The mother of two logged on to her marketing job before her kids woke up, juggled homeschooling during the day, signed on again when her husband came home from work and then freelanced into the wee hours of the morning after cooking her kids dinner and putting them to bed. But the Omaha, Nebraska-based writer came to feel like she was failing at everything: There simply were not enough hours in the day to work full-time and parent her six- and eight-year-old children while her husband – an essential worker at a manufacturing company – went to the office.

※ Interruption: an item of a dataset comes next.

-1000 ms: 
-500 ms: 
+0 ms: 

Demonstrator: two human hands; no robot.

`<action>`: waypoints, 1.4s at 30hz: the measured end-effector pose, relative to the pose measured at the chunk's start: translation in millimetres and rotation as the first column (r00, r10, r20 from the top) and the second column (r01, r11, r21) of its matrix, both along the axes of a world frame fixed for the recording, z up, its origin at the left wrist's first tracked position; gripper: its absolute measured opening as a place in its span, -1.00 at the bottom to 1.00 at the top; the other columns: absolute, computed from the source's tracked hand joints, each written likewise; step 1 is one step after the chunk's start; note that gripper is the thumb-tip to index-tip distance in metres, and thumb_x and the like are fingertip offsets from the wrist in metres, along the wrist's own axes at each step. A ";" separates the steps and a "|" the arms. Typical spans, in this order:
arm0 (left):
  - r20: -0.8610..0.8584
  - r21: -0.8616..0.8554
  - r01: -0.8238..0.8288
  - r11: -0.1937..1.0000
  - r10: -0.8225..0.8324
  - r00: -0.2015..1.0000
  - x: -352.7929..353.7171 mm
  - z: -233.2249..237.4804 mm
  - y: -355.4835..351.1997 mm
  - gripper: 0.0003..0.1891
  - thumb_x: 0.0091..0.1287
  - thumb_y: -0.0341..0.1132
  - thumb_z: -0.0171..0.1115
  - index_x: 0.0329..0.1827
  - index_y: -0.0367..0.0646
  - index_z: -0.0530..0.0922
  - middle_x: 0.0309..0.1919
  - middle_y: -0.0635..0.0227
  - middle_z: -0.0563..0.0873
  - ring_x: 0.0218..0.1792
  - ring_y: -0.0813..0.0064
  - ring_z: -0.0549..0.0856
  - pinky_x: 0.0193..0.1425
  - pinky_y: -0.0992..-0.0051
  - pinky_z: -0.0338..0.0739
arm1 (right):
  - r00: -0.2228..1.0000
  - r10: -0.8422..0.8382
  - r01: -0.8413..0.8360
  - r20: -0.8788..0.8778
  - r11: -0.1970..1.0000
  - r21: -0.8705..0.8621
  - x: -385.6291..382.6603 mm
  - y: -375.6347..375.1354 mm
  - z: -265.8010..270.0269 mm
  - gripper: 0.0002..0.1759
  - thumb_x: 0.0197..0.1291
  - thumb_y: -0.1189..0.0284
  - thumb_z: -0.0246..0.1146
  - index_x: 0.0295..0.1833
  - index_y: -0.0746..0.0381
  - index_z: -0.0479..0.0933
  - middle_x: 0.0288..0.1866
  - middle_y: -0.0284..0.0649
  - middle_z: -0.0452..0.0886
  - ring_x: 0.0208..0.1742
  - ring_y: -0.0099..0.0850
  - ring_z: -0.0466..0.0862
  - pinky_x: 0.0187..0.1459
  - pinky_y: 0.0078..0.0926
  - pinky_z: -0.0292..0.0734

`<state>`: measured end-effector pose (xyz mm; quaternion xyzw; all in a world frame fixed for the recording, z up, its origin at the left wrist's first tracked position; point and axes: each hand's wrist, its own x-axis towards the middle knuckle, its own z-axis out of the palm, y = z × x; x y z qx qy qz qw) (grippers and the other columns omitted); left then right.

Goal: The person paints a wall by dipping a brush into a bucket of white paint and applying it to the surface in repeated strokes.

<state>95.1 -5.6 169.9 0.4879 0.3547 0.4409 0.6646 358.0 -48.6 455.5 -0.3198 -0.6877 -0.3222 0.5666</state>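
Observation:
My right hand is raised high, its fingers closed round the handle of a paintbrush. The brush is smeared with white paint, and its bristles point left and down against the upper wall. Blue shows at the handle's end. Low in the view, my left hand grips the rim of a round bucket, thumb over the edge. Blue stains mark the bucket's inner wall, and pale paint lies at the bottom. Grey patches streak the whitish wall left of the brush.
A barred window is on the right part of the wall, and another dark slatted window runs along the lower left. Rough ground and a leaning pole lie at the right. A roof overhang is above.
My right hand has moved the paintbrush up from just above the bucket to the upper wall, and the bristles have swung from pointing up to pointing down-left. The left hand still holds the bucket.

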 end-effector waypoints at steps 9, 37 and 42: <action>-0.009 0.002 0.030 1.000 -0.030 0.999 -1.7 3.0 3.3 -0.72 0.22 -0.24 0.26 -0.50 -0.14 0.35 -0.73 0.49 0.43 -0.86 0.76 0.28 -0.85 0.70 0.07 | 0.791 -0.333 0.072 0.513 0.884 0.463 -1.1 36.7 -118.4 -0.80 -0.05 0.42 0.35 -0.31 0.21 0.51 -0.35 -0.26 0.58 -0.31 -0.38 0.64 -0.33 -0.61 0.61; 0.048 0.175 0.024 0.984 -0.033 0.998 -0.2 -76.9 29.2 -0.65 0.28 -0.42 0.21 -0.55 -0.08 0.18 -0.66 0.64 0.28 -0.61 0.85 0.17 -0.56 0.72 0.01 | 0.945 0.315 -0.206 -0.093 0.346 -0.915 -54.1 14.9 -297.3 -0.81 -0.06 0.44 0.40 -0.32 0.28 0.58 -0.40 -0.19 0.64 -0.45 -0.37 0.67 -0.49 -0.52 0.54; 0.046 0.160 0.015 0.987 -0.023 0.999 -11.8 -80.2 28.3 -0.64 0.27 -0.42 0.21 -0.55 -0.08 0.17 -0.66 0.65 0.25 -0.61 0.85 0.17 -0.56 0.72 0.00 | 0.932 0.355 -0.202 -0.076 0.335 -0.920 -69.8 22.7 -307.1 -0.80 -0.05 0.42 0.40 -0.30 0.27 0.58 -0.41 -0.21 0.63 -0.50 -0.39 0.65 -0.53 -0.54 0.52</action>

“With constant interruptions, multiple schedules to juggle, and everything else, it felt more like I needed to work 60 hours or 80 hours to finish what I used to do in 40,” Austrew, 33, told Al Jazeera. “And that’s not possible when you also need to be a parent 100 percent of the time.”

Austrew felt like she could never close her laptop. Her kids were miserable and struggling for her attention. She barely had any sleep or time with her husband. She hoped the long hours she was putting in would lead the CEO of the company she worked for to convert her from an independent contractor to an employee with benefits. Maybe, she thought, she could hold on a little longer.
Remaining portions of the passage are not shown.